I only play at home so headroom isn't an issue.

But I do also prefer simplicity and yeah, there are a ton of options on the Special.


----------



## _Azrael (Nov 27, 2017)

The Special is a great sounding amp.

The catch is that the lead channel is a lead channel… not a high gain crunch channel. If you want fat, singing single notes that cut you’ll love it. If you want to play crunchy high gain rhythm you‘ll be fighting it.


----------



## Khanh (Jul 30, 2021)

Great amp.


----------



## BMW-KTM (Apr 7, 2015)

My best friend had a Lonestar Special for a few years in the early 2000s and I got plenty of chances to play it. He sold it because of a very noticeable lack of clean headroom. There was no way he could dial in a clean sound at a volume suitable for even a small venue. He bought a used F50 and has kept it ever since. Shortly after he sold his I sold my Rivera Fandango for exactly the same reason. Both amps were absolutely breathtaking when doing what they do best but they could not do gig-worthy cleans to save their lives.


----------



## colchar (May 22, 2010)

I've been thinking that I should go back to Orange amps.

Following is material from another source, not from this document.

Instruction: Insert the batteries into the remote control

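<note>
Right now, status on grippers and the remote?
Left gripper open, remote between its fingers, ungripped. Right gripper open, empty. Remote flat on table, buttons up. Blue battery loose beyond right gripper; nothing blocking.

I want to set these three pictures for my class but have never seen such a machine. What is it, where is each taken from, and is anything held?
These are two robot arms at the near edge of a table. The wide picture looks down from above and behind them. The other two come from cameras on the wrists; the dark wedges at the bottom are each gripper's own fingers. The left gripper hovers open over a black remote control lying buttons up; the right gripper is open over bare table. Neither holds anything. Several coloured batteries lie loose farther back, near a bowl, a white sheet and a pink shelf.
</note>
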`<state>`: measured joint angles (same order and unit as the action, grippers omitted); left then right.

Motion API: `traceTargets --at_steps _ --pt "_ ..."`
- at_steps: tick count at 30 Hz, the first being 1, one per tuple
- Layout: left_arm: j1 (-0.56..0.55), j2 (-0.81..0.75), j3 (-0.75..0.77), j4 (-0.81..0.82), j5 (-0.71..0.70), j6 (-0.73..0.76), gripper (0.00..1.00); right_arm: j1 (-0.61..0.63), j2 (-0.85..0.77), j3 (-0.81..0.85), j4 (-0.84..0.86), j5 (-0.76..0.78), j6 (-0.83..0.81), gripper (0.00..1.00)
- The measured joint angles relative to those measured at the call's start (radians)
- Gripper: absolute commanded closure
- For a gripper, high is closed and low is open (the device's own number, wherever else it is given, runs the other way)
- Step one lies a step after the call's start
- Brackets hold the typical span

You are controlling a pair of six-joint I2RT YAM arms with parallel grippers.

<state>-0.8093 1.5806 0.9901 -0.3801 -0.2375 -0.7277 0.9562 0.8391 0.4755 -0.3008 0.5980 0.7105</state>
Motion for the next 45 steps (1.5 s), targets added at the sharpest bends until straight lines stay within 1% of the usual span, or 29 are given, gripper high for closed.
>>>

I love Marshalls, and most of my favourite players play them, but I can't make them sound the way I want. Orange amps do it for me (I'm not a modern high gain guy, so ma talking vintagey sounds).

But I am also wondering if perhaps I should trade for the Mesa to see how I like it? If I do, great. If not, then I can put it up for trade for an Orange later on.


----------



## Latole (Aug 11, 2020)

I'll never bought a second hand Mesa product, too expensive to repair.


The Lone Starr circuit :


----------



## theroan (Oct 7, 2008)

I don't know what guitarman2 is saying, the Lonstar Special wasn't released until 2005. 

The Lonestar Special is one of my favourite Mesa amps ever. The clean channel is very much a Fender Vox hybrid while the gain channel can get almost plexi kind of tones. It can even chug with the right overdrive. If you like Orange amps this may be the amp for you. And I never had an issue with headroom. But it's a 30 watt amp so I don't know what people expect.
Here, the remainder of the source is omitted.